Attorney Frederick Frank, representing the PostGazette, filed an emergency petition Monday with Judge Michael J. Lucas in Washington County Common Pleas Court to intervene and unseal the settlement in that sixyear-long case filed in 2012.
Following a brief hearing on the motion Thursday morning, Judge Lucas scheduled arguments for 1 p.m. Feb. 25 on both the newspaper’s request to intervene and whether to unseal the settlement terms.
The case — which also alleged that Range and two commercial water-testing laboratories conspired to conceal the presence of hazardous contaminants in the water supplies of residents living near the company’s Yeager well site — was settled, sealed and closed in September 2018.
Range attorney Kimberly Brown raised several procedural questions at Thursday’s hearing, including that the Post-Gazette had not entered its objections to the sealed settlement in a timely manner, before the case was closed.
Mr. Frank noted that Range made an identical argument in an unsuccessful attempt to block the newspaper from accessing the 2011 confidential settlement in the Hallowich case.
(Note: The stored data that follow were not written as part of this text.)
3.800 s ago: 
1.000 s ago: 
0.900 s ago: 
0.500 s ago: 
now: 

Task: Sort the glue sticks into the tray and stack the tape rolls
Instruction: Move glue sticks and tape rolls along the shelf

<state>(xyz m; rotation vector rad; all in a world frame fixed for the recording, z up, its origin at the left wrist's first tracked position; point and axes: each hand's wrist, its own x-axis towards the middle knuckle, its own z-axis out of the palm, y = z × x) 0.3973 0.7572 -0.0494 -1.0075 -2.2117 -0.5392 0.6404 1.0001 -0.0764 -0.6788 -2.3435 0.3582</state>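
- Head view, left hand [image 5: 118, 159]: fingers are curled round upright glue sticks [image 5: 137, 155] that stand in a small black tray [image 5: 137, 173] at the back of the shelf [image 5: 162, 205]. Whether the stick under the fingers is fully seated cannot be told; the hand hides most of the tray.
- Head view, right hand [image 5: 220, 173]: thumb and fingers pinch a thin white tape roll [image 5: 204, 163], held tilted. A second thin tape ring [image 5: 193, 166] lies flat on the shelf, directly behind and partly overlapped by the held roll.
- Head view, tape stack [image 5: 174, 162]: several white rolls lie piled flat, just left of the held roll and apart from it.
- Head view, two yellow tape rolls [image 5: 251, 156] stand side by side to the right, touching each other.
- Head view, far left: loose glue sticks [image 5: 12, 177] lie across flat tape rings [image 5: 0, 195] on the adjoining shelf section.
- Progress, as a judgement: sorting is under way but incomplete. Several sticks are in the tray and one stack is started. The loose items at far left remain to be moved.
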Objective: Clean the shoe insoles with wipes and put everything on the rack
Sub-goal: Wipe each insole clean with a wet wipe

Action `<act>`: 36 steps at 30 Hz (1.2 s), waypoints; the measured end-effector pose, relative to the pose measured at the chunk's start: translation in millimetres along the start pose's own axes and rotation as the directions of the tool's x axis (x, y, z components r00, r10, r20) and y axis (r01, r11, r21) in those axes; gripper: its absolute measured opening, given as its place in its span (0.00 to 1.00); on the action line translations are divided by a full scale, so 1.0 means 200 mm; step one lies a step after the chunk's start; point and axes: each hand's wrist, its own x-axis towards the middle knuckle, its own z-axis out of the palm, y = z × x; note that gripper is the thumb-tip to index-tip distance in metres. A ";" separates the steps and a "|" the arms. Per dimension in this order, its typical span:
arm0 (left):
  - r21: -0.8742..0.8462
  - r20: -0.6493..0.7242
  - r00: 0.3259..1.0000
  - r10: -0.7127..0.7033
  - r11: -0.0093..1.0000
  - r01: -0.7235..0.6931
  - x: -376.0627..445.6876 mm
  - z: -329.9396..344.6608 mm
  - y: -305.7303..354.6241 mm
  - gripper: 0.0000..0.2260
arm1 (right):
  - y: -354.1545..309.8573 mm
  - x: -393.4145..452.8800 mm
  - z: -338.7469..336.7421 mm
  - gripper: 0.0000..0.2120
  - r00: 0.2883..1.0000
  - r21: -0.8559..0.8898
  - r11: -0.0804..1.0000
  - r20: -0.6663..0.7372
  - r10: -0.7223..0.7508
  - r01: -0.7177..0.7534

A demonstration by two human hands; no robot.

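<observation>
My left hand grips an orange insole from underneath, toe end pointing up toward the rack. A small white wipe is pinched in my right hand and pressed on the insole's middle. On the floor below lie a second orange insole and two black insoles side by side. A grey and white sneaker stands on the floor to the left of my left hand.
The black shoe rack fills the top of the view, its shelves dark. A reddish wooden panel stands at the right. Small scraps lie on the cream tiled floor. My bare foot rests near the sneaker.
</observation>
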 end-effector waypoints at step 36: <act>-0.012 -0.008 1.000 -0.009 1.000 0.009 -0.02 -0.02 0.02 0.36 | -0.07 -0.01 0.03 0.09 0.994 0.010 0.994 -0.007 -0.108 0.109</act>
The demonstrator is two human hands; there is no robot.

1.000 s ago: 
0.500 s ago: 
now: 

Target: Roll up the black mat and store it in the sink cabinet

That settlement agreement, restored to the public record of the case in 2013, shows that the Hallowich family was paid $750,000 but was prohibited from living within two miles of any Marcellus Shale gas facility, barred from objecting to any drilling under any new property or residence they may own, and prevented from speaking disparagingly about gas industry operations.
“The Superior Court ruled in the Hallowich case the public has the right to intervene at any time to unseal the record,” Mr. Frank said.
Mr. Frank argued in his 13-page brief to the court and at the hearing that the press, as a representative of the public, has an important role in protecting the openness of court proceedings. He also said that Range had not overcome the constitutional presumption that court proceedings and documents should be publicly accessible. Ms. Haney has also filed a motion asking the Washington County court for a protective order seeking to unseal the settlement documents so she can reference them in a separate but related damage case she is pursuing in the Allegheny County Common Pleas Court. The hearing Thursday was originally scheduled to deal with her motion to strike a supplemental filing by Range opposing the protective order.
In the Allegheny County case, Ms. Haney alleges that the Washington County settlement was adversely affected by the unauthorized sharing of her health records in violation of the federal HIPAA law mandating confidentiality of such records.
The Post-Gazette learned of the settlement last week while reporting that state Attorney General Josh Shapiro has empaneled a grand jury to investigate potential “environmental crimes” committed by the oil and gas industry in Washington County. The attorney general sent a letter to attorneys representing Ms. Haney and Range that referenced the “Stacey Haney/Range Resources Investigation” and requested that the case record be preserved, under penalty of law.
The story of Ms. Haney and her family, including their health problems, was chronicled in a book, “Amity and Prosperity: One Family and the Fracturing of America,” by Eliza Griswold, which was among The New York Times critics’ top books of 2018.